[Dataset items]
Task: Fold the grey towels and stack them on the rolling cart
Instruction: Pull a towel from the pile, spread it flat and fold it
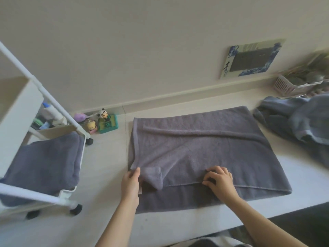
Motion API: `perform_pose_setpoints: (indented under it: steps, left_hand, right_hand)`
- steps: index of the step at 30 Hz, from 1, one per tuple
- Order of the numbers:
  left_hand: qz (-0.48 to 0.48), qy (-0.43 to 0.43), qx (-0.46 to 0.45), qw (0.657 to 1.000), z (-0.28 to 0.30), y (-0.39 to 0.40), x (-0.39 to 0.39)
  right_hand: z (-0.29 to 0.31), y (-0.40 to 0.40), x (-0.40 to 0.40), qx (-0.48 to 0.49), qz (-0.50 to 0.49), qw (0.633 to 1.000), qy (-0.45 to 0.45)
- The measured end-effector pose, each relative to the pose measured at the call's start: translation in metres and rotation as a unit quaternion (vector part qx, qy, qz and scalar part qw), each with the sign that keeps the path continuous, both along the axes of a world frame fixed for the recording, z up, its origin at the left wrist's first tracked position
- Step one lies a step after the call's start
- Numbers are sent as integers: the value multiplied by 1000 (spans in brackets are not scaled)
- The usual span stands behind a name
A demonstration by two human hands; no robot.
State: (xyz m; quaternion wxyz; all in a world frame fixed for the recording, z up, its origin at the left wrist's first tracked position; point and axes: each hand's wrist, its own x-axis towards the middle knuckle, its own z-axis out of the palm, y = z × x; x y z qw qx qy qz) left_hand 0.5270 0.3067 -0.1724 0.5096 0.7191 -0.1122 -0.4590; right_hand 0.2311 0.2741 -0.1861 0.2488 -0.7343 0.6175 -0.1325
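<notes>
Both hands are on the grey towel (204, 150) spread over the pale floor (106, 157). Her left hand (130, 184) pinches the towel's near left corner, thumb on top, where the cloth bunches into a small rolled flap. Her right hand (219, 180) has its fingers curled and gripping the folded edge a little to the right of that flap.

Around it: the white rolling cart (53, 107) stands to the left, well apart from the towel, with one folded towel (42, 163) already lying on its lower shelf and bottles on a shelf behind. Just past the cart's corner, by the skirting board, sit small toy figures (99, 122), one a panda-headed figure on a green box. A blue-and-white picture (249, 58) leans against the wall. To the right lies a rumpled heap of more towels (293, 122), with a pink basket (288, 84) behind it. Nothing lies between the hands and the cart.

The towel itself is doubled over, its upper layer stopping short of the lower layer's near edge, with a long crease running across its far half.
</notes>
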Motion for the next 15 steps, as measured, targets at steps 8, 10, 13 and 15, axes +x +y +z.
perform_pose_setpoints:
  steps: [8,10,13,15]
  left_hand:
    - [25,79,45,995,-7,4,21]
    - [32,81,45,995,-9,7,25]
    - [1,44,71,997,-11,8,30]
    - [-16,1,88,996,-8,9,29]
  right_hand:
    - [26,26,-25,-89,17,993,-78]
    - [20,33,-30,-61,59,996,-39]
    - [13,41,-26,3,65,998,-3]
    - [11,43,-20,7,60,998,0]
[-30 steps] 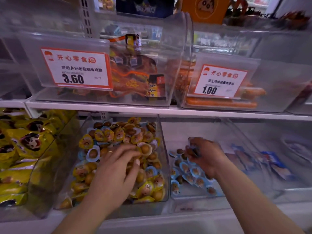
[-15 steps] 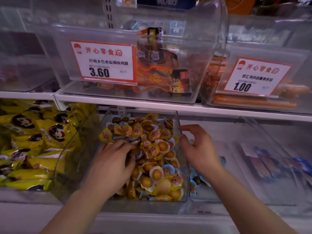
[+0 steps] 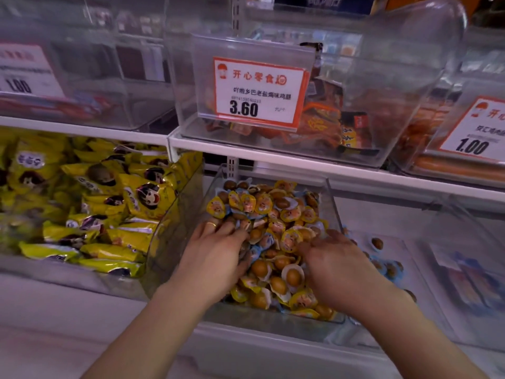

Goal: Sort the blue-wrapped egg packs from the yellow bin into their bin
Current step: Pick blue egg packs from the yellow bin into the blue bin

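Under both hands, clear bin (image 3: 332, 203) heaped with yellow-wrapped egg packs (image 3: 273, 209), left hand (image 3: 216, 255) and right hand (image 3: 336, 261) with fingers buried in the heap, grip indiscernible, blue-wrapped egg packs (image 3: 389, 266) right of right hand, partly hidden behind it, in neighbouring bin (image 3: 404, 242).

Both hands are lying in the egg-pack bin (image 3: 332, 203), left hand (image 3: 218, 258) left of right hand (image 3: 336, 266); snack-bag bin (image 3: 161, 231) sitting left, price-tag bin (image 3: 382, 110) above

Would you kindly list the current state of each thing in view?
left hand: fingers buried in the egg packs
right hand: over the pile, grip unclear
yellow bin: heaped with mixed egg packs
blue-pack bin: sparsely filled
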A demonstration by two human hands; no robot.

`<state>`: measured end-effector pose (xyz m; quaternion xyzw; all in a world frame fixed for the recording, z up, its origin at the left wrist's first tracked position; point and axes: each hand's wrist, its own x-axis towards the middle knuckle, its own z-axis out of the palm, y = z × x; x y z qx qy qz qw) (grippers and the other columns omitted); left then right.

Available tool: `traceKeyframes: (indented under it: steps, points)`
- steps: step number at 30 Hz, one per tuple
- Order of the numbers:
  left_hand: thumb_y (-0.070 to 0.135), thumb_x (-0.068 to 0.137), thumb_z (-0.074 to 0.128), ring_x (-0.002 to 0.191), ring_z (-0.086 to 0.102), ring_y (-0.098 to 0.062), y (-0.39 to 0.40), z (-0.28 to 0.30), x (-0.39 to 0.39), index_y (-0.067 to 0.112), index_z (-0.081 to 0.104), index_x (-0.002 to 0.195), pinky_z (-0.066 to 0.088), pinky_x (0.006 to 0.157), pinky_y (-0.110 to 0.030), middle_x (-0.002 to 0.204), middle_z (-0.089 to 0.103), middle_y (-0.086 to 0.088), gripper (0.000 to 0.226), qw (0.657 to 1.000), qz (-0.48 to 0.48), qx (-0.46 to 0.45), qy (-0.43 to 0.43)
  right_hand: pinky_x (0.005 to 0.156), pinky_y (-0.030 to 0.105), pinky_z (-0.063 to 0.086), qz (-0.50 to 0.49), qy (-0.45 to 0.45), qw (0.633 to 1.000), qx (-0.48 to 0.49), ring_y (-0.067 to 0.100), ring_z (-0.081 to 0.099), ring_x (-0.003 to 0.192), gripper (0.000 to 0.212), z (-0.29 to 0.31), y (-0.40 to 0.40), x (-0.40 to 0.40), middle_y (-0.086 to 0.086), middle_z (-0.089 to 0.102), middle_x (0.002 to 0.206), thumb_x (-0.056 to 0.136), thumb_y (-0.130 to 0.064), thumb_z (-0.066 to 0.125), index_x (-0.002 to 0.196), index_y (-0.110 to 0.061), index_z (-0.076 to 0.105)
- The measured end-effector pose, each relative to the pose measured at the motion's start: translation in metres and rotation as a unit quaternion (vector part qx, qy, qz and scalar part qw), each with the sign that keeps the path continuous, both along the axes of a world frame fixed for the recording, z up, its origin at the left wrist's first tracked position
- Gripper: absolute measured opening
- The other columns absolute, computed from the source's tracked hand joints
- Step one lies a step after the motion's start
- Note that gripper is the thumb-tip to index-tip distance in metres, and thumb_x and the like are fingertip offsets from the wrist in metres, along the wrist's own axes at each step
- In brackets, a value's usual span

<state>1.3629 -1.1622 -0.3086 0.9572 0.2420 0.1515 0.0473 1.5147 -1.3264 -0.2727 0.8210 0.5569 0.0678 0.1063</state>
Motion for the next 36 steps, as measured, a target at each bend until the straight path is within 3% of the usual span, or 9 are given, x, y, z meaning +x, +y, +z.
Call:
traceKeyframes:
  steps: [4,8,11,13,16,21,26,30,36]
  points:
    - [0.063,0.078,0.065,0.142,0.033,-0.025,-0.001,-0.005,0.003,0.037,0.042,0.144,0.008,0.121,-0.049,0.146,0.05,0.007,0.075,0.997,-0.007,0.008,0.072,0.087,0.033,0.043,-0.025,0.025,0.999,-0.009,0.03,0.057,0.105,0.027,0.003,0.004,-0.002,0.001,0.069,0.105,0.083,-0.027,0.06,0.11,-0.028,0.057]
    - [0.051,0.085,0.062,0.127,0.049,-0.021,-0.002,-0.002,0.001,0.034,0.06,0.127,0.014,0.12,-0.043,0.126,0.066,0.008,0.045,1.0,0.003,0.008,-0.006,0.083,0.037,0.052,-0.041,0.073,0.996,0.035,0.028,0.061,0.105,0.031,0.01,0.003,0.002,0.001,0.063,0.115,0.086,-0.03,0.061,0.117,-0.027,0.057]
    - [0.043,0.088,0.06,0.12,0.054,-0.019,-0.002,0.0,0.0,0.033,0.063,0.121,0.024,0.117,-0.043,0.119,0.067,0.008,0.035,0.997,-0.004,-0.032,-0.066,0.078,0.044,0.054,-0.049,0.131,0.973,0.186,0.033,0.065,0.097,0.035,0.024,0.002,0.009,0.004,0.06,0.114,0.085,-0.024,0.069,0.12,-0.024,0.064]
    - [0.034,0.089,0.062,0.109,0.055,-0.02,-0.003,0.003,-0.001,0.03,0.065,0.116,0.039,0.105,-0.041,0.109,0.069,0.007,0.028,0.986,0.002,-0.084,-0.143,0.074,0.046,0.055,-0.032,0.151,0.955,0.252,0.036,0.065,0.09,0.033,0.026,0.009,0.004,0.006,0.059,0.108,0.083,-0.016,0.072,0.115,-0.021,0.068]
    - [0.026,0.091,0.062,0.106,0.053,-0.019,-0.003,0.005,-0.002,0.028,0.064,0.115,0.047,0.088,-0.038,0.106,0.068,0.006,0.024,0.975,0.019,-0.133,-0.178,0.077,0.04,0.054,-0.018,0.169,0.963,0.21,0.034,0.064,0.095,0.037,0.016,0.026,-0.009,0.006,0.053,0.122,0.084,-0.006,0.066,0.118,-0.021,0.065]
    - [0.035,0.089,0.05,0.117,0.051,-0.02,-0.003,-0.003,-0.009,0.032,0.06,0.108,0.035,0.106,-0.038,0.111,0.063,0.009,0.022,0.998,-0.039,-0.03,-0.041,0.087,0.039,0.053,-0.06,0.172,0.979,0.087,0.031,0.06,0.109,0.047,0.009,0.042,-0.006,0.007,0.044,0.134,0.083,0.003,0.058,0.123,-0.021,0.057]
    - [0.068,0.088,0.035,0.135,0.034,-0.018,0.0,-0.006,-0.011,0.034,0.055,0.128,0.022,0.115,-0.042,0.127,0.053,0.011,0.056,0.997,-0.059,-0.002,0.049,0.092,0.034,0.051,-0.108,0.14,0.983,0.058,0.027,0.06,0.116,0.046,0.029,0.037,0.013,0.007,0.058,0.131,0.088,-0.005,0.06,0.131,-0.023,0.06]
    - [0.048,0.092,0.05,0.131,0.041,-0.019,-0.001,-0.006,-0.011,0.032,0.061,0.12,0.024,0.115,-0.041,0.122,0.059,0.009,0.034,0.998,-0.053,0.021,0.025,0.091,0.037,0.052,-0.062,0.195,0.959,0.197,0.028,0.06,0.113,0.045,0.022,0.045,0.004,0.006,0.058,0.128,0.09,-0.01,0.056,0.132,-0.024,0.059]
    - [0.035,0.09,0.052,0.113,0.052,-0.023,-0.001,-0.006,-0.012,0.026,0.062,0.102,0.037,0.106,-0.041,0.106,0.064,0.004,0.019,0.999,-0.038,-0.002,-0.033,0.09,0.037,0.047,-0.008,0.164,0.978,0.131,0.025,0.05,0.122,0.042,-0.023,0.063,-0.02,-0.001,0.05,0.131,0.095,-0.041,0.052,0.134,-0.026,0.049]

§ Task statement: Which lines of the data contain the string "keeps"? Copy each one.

§ Output for this exercise:
- The measured end-effector pose, each relative to the pose measured at the call's start: translation in metres and rotation as a unit quaternion (vector part qx, qy, qz and scalar part qw), each with the sign that keeps the path continuous, both along the axes of a world frame fixed for the recording, z up, its origin at the left wrist's first tracked position
- The measured end-effector pose, each relative to the pose measured at the motion's start: translation in metres and rotation as a unit quaternion (vector part qx, qy, qz and scalar part qw), each with the sign that keeps the path continuous, both along the axes of a world frame fixed for the recording, z up, its origin at the left wrist's first tracked position

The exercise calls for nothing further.